**WHAT TO DO:**
Number of lines below with "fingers": work it out and reply with that number only.
*** Opening RECORDS SHOWN ***
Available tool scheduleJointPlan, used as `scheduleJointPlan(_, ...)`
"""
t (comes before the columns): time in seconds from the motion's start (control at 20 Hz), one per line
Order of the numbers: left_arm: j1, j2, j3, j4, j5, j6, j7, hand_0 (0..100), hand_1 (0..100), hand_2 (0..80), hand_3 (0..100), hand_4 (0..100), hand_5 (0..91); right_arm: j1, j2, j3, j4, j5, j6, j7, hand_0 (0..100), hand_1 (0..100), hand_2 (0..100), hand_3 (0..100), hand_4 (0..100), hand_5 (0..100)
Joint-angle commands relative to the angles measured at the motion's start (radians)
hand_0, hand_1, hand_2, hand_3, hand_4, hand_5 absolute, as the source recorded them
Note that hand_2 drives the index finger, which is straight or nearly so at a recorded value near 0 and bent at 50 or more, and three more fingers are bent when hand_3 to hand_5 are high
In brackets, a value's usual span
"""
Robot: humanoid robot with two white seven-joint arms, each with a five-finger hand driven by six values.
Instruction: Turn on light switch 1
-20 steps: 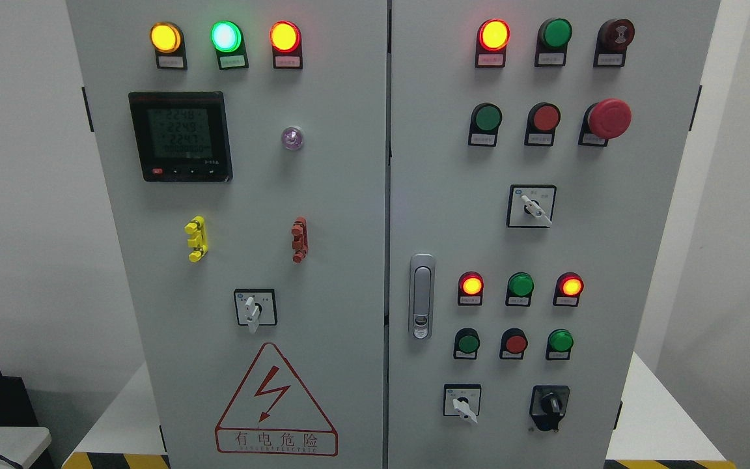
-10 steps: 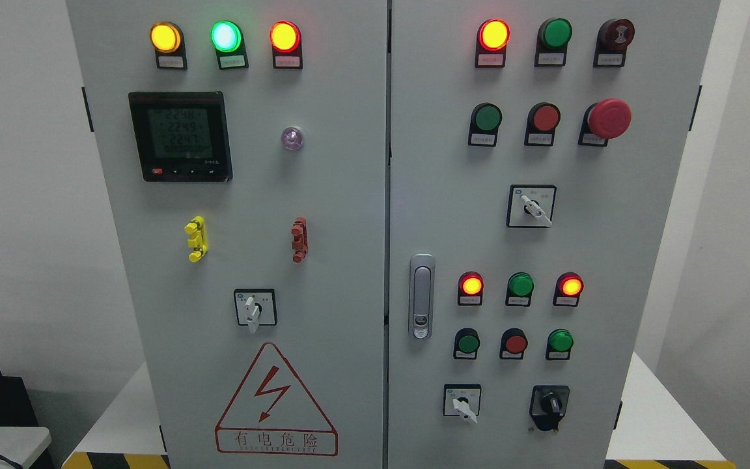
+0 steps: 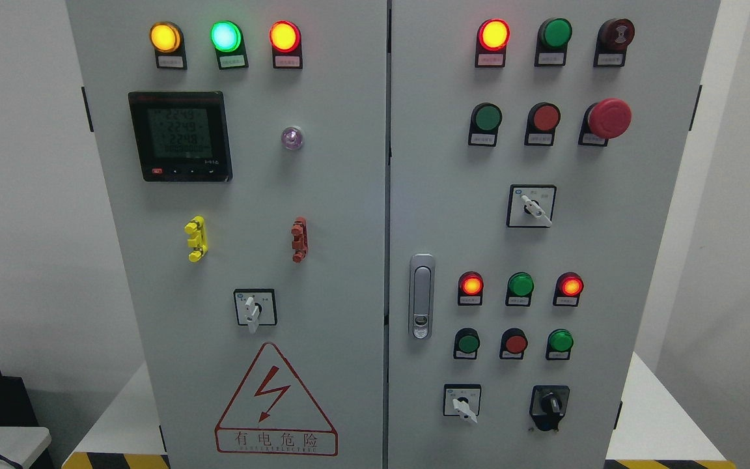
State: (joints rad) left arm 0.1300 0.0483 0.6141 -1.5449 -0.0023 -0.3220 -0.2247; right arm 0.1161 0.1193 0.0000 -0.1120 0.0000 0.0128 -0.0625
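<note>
Large grey cabinet with two doors, standing upright and filling almost whole view, on a white surface with yellow-black stripe at its front edge

On left door, near upper left corner: dark meter display, set at eye height probably for easy reading. Below it, toward lower edge, red warning triangle

On right door, at its left edge: silver door handle, closed flat

Near upper right corner of right door: big red emergency button, standing out so as to be hit fast

Rows of round lamps and buttons grouped above their selectors, likely so each group serves one circuit. Lamps at the top of both doors partly lit

Which control is light switch 1: cannot tell, labels too small to read. Possible candidates, only a guess: green button at lower part of right door, or white selector at lower middle of left door

No hand visible, neither left nor right, so impossible to say how far open or holding anything. Reaching not yet begun, by the look of it
</note>
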Motion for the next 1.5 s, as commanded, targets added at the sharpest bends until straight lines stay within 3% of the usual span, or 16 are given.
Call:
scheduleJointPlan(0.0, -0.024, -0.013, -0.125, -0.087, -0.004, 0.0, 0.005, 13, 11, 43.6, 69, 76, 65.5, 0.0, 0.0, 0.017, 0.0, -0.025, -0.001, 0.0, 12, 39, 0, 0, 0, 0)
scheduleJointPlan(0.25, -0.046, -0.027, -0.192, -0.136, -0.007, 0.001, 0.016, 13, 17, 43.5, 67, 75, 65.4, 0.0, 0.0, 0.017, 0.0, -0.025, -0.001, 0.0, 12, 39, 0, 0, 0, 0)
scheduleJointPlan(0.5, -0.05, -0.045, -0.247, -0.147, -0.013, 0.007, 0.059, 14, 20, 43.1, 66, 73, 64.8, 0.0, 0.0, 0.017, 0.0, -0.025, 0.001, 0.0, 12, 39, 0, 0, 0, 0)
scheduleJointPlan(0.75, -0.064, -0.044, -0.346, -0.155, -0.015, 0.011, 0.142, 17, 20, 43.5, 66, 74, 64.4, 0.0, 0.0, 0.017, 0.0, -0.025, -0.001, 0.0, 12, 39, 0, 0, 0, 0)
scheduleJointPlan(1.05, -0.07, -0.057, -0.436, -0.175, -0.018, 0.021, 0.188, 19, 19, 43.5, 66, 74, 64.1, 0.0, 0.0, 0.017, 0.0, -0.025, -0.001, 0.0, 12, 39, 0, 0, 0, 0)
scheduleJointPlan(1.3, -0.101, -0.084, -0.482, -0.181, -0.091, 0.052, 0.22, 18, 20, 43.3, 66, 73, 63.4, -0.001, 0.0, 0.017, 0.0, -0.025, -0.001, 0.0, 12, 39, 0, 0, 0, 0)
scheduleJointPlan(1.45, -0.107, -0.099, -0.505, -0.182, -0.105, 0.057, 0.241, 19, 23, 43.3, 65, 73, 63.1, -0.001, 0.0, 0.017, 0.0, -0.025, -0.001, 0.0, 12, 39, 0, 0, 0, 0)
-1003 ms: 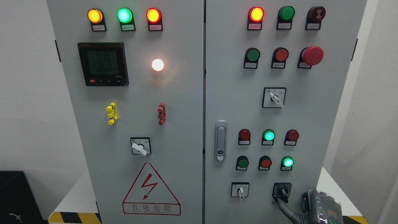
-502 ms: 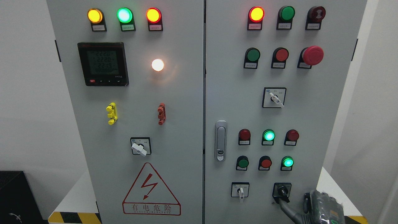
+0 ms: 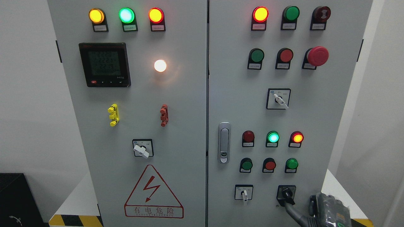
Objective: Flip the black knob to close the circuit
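The black knob (image 3: 286, 193) sits in a black square plate at the bottom right of the right cabinet door, its handle pointing down and to the right. My right hand (image 3: 299, 203) comes in at the lower right corner, mostly cut off by the frame. One dark finger (image 3: 292, 210) stretches up and left and touches the knob's lower end, while the thumb stands apart at the right. Nothing is grasped. Above the knob, a red lamp (image 3: 297, 137) is lit and a green lamp (image 3: 292, 164) is dark. The left hand does not show.
A white-handled selector (image 3: 243, 193) sits left of the knob, another (image 3: 278, 99) higher up, a third (image 3: 142, 148) on the left door. A red mushroom stop button (image 3: 317, 56) protrudes at the upper right. The door latch (image 3: 224, 142) lies by the seam.
The knob's handle has swung slightly to the right under the finger. The right red lamp in the upper row came on and the green lamp below it went out.
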`<state>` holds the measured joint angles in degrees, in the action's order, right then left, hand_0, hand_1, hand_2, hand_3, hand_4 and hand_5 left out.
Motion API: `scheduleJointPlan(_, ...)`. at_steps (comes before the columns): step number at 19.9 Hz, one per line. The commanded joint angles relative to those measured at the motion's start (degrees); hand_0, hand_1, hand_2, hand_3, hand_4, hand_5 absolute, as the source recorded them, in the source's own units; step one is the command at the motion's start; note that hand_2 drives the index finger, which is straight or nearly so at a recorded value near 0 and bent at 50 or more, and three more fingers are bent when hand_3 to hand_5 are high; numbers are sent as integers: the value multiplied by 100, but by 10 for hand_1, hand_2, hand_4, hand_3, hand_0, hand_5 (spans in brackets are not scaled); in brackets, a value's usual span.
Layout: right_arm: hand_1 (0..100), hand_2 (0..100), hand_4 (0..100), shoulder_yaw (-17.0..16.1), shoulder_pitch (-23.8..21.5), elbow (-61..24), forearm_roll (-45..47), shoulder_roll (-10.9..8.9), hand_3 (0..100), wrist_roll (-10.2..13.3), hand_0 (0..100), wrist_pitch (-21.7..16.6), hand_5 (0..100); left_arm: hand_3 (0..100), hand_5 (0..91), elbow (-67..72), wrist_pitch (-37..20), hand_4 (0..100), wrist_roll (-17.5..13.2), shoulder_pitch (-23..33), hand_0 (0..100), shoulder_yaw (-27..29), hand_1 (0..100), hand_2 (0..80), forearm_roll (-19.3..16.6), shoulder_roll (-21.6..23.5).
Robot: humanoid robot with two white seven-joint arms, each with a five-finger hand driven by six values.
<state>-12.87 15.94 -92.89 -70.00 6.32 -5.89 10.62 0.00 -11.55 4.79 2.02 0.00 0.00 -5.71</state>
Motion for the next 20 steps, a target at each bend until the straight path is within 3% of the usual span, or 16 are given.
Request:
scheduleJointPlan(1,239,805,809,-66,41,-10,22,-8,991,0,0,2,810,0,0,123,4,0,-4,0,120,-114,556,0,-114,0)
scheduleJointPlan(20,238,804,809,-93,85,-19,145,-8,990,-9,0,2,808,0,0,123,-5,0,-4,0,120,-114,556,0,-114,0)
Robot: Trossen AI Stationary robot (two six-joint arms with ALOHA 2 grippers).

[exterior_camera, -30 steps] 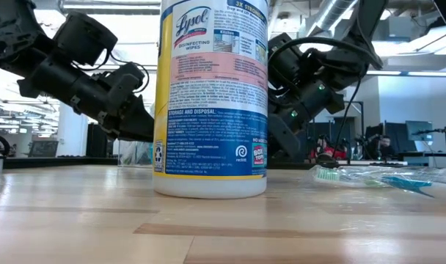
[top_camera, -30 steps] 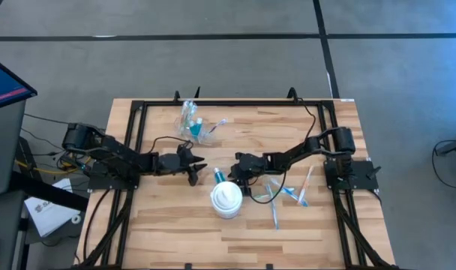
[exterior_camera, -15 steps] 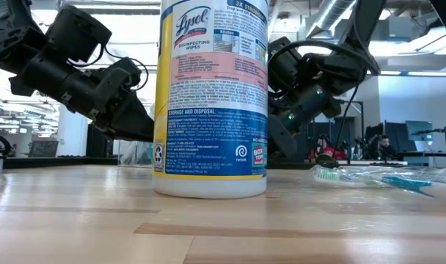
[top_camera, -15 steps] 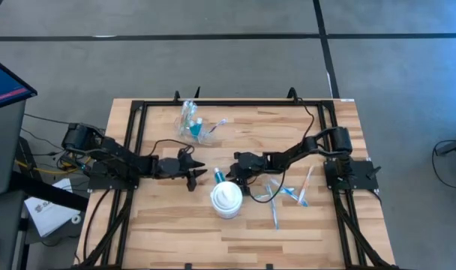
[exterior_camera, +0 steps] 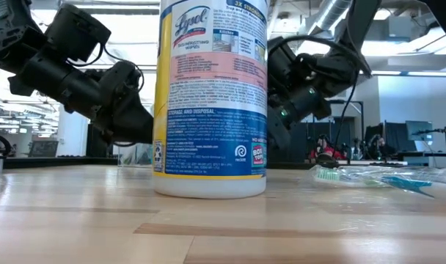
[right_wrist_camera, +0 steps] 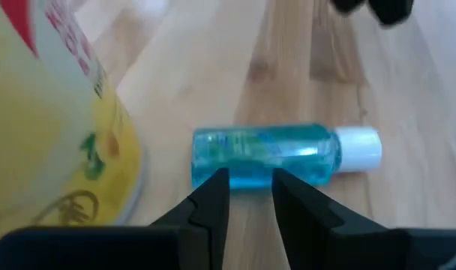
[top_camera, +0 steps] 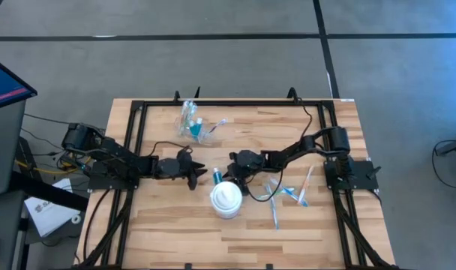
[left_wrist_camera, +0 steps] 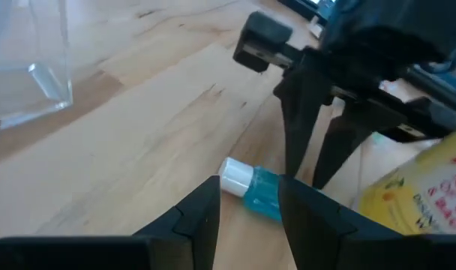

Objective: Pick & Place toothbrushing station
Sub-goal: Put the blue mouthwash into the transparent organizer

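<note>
A small blue bottle with a white cap lies on its side on the table, between my two grippers. My left gripper is open, level with the cap end. My right gripper is open over the bottle's blue body, coming from the table's right. Two clear cups with things in them are at the far side. Thin toothbrushes lie loose at the right. My right gripper's fingertips stand in front of the near side of the bottle's body, slanting down from the table's right. I cannot tell whether they touch it. My left gripper touches nothing.
A tall white tub of wipes stands just near-side of the bottle and hides both grippers' fingertips in the low view. A black frame runs round the table. A clear cup's corner shows beyond my left gripper.
My left gripper has rolled about its own line of pointing and stayed beside the bottle's cap end. My right gripper has tipped a little more downward over the bottle. The bottle has not moved.
</note>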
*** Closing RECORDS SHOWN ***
**EXERCISE OUTPUT:**
2